__Assignment__. Exact transcription, pictures omitted: begin at the top line of the records below and end with the line bearing "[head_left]".

Stored entries:
========================================================================
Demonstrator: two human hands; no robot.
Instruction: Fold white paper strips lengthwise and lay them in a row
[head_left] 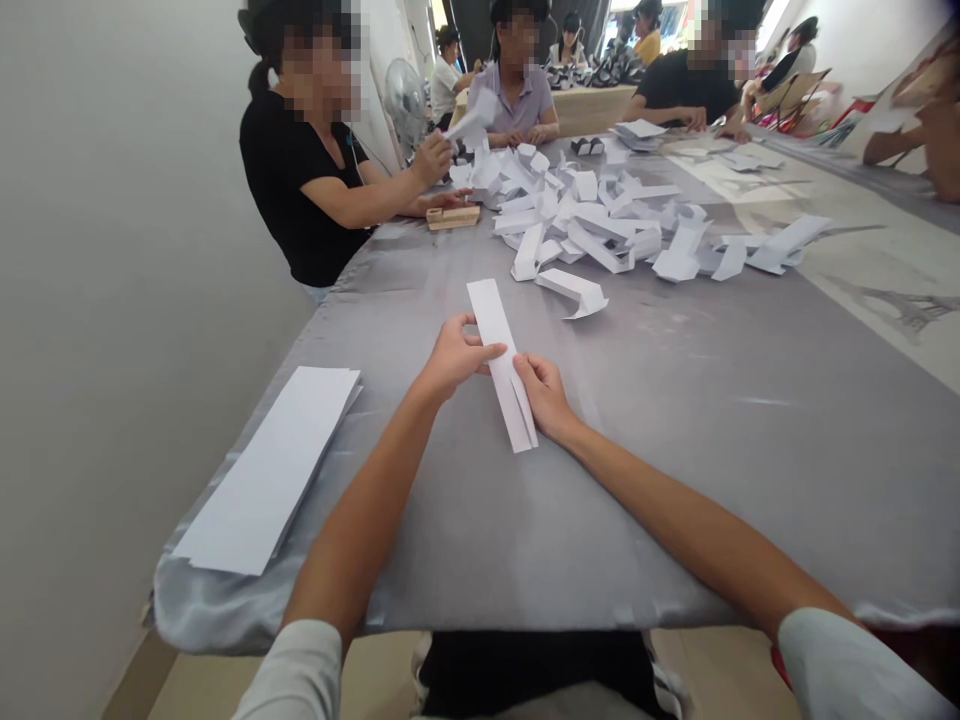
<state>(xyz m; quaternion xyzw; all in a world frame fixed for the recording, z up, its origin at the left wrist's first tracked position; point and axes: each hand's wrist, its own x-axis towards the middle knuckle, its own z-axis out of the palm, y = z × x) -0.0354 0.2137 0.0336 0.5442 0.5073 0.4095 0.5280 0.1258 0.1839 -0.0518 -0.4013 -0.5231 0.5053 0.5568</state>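
Note:
A narrow folded strip of white paper (493,318) is held over the middle of the table, its far end leaning left. My left hand (454,358) grips its left edge, thumb on top and fingers partly hidden underneath. On the right edge, my right hand (544,392) pinches the strip with the thumb near the fold. Toward the near end, the folded layers part slightly along a slit. A stack of flat white paper sheets (274,465) lies to the left of my left forearm.
A large pile of folded white paper pieces (592,215) spreads across the grey-covered table (675,430) beyond my hands. At the far left, a person in black (300,190) holds up a white piece beside a small wooden block (452,217). Other people sit around the far side.

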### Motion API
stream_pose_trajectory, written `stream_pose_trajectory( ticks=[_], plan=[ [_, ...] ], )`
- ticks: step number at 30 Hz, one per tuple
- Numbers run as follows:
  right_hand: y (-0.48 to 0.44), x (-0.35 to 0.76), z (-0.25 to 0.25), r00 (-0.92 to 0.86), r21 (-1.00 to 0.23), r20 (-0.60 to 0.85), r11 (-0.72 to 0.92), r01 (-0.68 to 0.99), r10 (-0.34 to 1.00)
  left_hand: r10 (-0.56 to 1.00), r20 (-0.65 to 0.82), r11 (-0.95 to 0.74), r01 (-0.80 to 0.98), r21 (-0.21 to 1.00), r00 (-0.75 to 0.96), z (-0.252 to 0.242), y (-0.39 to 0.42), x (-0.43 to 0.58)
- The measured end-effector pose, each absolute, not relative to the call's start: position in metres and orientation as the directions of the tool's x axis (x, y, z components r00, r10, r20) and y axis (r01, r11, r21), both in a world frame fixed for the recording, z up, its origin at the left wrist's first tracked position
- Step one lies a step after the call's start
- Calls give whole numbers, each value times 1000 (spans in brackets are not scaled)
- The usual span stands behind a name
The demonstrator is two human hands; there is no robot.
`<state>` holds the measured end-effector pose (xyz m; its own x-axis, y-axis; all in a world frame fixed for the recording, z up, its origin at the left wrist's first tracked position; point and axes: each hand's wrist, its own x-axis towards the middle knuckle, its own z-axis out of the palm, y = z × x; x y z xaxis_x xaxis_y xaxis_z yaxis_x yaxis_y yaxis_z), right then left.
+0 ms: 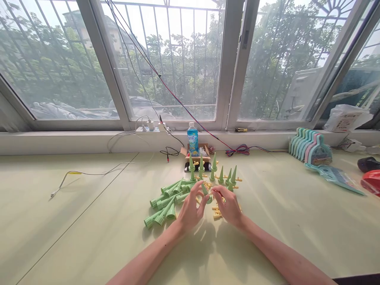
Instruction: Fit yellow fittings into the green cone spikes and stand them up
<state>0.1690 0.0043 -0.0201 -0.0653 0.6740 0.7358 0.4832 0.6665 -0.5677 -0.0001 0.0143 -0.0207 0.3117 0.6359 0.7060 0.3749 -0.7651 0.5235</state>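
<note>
Centre frame: green plastic cone (pixel 204 189) pinched in left hand (pixel 190 209), apparently steadied for right hand (pixel 229 206), nearly closed, any contents unclear.

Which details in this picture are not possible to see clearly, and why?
All in the head view:
Held green cone: partly covered by the left hand.
Right hand: its fingers hide whether it pinches anything.
Blue bottle: fine label print too small to read.
Red object: cut off by the right edge.
Flat black object: partly hidden by upright green cones.
</note>
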Motion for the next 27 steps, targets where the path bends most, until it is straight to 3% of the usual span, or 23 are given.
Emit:
stream_pose_trajectory(
  ticks=[4, 8, 15, 27],
  plan=[
    [1, 167, -18, -14, -570, 750, 656, 495, 662, 685, 697, -719, 351, 601, 211, -16, 13, -1],
    [0, 168, -17, 33, -597, 745, 644, 478, 667, 788, 597, -594, 439, 674, 149, -11, 13, -4],
    [0, 169, -18, -59, -546, 782, 727, 416, 621, 882, 410, -470, 385, 794, 232, -6, 11, -2],
    [3, 170, -23, -97, -544, 773, 734, 407, 627, 879, 357, -448, 290, 846, 315, 5, 6, -3]
  ],
)
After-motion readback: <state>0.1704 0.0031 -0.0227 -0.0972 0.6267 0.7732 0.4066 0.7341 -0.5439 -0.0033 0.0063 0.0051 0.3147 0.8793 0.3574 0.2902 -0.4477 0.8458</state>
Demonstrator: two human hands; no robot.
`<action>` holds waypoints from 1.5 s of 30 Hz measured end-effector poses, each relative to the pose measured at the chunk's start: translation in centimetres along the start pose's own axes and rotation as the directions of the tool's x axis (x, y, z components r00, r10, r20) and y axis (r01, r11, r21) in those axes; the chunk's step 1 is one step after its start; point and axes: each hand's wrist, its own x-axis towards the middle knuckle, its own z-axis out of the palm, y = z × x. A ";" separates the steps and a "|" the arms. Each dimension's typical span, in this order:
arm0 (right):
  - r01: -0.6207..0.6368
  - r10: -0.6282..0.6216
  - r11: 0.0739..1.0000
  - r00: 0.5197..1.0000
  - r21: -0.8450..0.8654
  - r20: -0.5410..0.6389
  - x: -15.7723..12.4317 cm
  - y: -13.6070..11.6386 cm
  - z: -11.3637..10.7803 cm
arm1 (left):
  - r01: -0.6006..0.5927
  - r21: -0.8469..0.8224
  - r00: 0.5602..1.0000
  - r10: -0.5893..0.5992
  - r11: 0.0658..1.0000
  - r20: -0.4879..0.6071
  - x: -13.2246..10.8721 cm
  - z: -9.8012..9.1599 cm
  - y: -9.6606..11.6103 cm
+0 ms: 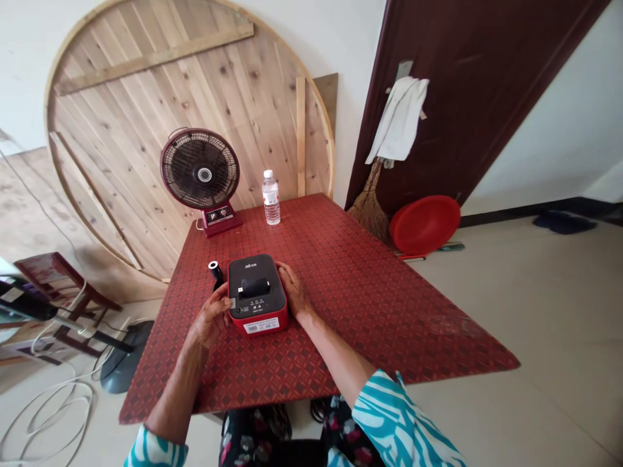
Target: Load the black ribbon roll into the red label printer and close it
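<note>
A small red-and-black label printer (257, 295) sits near the front of the red patterned table (370, 311), with a black roll lying in a recess on its top. My left hand (211, 316) grips the printer's left side. A black cylinder with a pale end (216, 273) stands up just beyond those fingers, and I cannot tell whether the hand holds it. My right hand (293, 290) curls around the printer's right side near the back corner.
A dark red desk fan (200, 172) and a water bottle (271, 198) stand at the table's far end. A large round wooden board (185, 110) leans behind them. A stool (63, 285) and loose white cables (48, 415) lie left; a red basin (424, 225) and broom (370, 209) stand right.
</note>
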 end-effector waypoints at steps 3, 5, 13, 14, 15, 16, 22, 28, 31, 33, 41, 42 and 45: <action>-0.003 0.003 1.000 1.000 0.000 0.002 -0.1 0.0 0.0 | -0.007 0.001 1.000 0.007 1.000 0.000 0.1 -0.1 -0.1; -0.003 0.003 1.000 1.000 -0.007 0.002 -0.1 0.0 0.0 | -0.014 0.012 1.000 0.014 1.000 -0.019 0.2 -0.2 -0.2; 0.008 -0.008 1.000 1.000 0.004 0.002 -0.1 -0.1 0.0 | -0.013 0.053 0.997 0.017 0.998 -0.076 0.2 -0.4 -0.3; 0.005 -0.005 1.000 1.000 0.007 0.001 -0.1 -0.2 0.0 | -0.016 0.060 0.996 0.020 0.998 -0.082 0.2 -0.3 -0.3; -0.001 0.001 1.000 1.000 0.007 0.001 -0.1 -0.2 0.0 | -0.020 0.068 0.996 0.026 0.998 -0.086 0.1 -0.2 -0.2; -0.008 0.008 1.000 1.000 0.005 -0.002 -0.1 -0.3 0.0 | -0.025 0.077 0.996 0.031 0.997 -0.088 0.1 -0.1 -0.2; -0.030 0.031 0.999 0.999 0.011 -0.017 0.0 -0.5 0.0 | -0.049 0.158 0.995 0.062 0.986 -0.082 -0.4 0.3 0.4; 0.010 -0.009 1.000 1.000 0.022 -0.029 0.3 -0.1 0.2 | -0.204 0.458 0.966 0.255 0.865 -0.050 0.5 0.1 3.0; 0.025 -0.024 0.999 0.999 0.037 -0.035 0.5 0.3 0.2 | -0.275 0.728 0.924 0.382 0.628 0.019 2.1 0.8 4.7; 0.033 -0.032 0.999 0.998 0.038 -0.046 0.6 0.5 0.3 | -0.310 0.849 0.901 0.418 0.429 0.118 3.2 1.6 5.6; 0.079 -0.078 0.996 0.996 0.027 -0.045 1.1 0.8 0.4 | -0.390 0.893 0.915 0.198 0.226 0.350 4.8 4.7 6.1; 0.080 -0.079 0.996 0.996 0.028 -0.046 1.1 0.7 0.5 | -0.390 0.882 0.916 0.211 0.263 0.342 4.4 4.8 6.0; 0.084 -0.083 0.996 0.995 0.028 -0.050 1.1 0.6 0.5 | -0.355 0.892 0.916 0.296 0.280 0.271 3.0 5.0 6.1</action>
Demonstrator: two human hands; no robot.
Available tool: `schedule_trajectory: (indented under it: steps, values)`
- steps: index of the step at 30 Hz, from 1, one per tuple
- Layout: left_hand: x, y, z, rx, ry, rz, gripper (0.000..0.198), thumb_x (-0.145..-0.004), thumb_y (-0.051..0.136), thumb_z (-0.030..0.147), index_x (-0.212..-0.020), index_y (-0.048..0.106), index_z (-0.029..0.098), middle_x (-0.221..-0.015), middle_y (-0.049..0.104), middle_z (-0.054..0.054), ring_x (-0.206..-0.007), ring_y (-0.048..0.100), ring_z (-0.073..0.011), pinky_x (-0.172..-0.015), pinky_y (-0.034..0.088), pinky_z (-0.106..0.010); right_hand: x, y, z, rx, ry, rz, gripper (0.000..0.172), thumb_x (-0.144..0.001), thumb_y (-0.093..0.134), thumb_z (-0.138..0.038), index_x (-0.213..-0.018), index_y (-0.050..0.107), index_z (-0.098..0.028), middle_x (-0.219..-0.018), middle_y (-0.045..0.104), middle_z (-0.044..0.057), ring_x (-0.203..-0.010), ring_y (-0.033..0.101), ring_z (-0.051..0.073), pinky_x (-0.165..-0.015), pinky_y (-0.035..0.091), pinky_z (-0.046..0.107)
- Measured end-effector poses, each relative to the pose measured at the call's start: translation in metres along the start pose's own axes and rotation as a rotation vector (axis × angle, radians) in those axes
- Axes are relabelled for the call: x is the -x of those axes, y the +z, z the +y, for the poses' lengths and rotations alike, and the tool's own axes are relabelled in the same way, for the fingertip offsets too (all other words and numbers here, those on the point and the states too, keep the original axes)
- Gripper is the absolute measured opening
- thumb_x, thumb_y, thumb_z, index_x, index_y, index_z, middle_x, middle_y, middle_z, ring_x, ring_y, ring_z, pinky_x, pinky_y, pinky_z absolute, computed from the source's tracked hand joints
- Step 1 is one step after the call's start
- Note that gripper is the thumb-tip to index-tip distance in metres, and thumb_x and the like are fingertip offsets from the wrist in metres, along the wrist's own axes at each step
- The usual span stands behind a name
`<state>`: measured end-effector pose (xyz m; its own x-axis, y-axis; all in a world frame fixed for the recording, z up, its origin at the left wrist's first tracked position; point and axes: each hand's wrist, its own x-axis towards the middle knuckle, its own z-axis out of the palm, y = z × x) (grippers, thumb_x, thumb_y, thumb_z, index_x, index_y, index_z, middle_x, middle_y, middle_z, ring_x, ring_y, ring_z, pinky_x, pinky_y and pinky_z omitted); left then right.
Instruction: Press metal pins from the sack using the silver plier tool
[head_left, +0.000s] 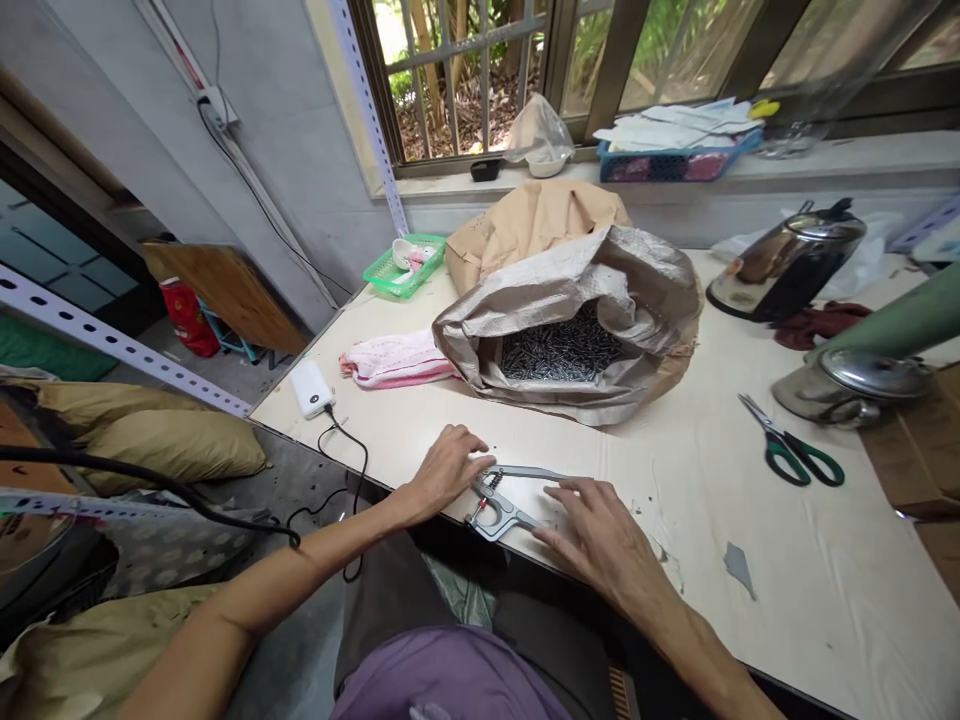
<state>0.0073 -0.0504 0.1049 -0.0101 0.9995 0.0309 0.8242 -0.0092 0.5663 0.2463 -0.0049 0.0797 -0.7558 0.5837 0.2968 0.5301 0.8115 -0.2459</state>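
Note:
Grey metal hand pliers (pixel 504 520) lie at the table's front edge. They have a rounded C-shaped jaw, a coil spring and a small red part, and their two handles are spread to the right. My left hand (pixel 448 468) is by the jaw and spring end, palm down, fingers loosely stretched and fingertips beside the tool. At the handle ends is my right hand (pixel 615 525), thumb near the lower handle and fingers at the upper one, with a gap between. Behind the pliers, an open woven sack (pixel 517 290) holds many small dark metal pieces (pixel 559 345).
Green-handled scissors (pixel 796 450) and a grey scrap (pixel 740 568) lie to the right. Further back stand a metal mug (pixel 825 390) and a kettle (pixel 787 260). A white power bank (pixel 311 388) with a black cable, a pink-white cloth (pixel 397 360) and a green basket (pixel 397 280) are on the left.

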Motion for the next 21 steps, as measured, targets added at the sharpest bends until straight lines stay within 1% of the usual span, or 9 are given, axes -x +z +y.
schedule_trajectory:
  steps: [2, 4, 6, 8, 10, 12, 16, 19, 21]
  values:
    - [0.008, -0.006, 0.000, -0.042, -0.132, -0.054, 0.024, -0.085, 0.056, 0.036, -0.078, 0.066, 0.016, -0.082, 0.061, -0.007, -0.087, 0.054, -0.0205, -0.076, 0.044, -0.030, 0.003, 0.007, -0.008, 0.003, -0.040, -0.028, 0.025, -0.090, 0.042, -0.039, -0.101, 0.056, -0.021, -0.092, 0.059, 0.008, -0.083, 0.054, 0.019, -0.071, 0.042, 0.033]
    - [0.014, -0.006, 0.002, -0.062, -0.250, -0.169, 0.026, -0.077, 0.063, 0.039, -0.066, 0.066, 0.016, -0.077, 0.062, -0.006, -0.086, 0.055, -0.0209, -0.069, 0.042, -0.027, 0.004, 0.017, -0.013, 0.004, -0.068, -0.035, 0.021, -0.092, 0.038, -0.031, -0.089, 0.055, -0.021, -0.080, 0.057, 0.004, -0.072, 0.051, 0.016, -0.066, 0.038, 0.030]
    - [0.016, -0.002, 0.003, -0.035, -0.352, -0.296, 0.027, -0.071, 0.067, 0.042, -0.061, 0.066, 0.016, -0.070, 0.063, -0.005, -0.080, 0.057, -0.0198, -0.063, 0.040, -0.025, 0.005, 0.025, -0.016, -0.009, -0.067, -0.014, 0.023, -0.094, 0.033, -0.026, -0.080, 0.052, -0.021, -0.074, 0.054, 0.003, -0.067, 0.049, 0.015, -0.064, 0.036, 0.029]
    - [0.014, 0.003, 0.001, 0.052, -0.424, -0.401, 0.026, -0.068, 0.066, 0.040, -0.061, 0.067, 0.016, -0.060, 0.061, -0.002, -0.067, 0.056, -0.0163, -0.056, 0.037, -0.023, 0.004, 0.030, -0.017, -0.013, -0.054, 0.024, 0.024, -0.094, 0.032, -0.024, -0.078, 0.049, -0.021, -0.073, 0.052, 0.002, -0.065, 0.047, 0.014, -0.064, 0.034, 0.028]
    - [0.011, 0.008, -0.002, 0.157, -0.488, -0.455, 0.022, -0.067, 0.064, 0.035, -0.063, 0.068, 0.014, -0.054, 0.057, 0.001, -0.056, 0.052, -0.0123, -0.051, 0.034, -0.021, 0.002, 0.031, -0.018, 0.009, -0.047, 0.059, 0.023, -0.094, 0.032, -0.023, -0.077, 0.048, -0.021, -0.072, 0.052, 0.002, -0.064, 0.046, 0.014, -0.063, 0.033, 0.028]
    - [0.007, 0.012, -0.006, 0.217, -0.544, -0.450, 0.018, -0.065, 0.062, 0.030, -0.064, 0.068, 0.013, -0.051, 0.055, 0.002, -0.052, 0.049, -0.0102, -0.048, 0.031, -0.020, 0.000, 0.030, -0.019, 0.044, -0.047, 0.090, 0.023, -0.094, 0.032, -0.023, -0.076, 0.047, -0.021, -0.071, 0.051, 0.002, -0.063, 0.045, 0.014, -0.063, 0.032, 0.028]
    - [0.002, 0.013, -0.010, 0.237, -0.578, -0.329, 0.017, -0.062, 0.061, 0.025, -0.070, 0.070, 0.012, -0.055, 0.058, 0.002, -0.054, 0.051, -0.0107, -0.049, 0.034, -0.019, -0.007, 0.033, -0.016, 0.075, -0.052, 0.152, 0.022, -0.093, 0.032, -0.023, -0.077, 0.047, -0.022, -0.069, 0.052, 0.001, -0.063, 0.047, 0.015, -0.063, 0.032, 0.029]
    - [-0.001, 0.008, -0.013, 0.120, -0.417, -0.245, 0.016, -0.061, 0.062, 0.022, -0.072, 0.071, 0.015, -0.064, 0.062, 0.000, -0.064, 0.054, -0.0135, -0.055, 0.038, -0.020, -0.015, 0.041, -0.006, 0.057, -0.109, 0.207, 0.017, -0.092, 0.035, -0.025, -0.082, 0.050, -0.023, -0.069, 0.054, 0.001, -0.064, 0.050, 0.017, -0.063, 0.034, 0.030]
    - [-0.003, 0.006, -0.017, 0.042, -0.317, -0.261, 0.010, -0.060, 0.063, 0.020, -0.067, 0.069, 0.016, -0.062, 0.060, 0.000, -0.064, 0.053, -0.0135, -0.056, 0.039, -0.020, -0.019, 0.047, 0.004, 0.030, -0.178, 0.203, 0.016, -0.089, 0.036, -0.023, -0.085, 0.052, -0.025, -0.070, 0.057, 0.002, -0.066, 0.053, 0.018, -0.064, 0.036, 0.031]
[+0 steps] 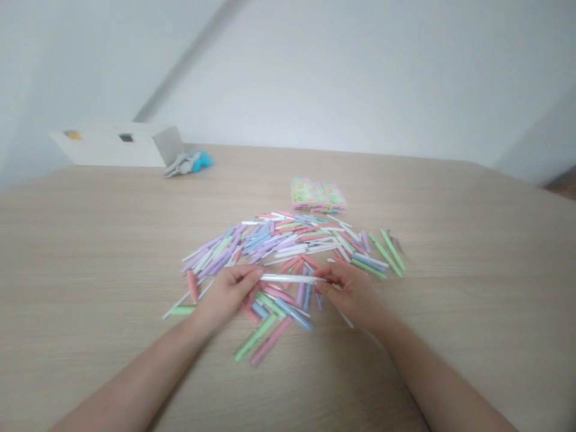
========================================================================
__Written solution__.
Demonstrator: two human hands; no robot.
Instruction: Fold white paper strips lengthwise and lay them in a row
[head_left] 

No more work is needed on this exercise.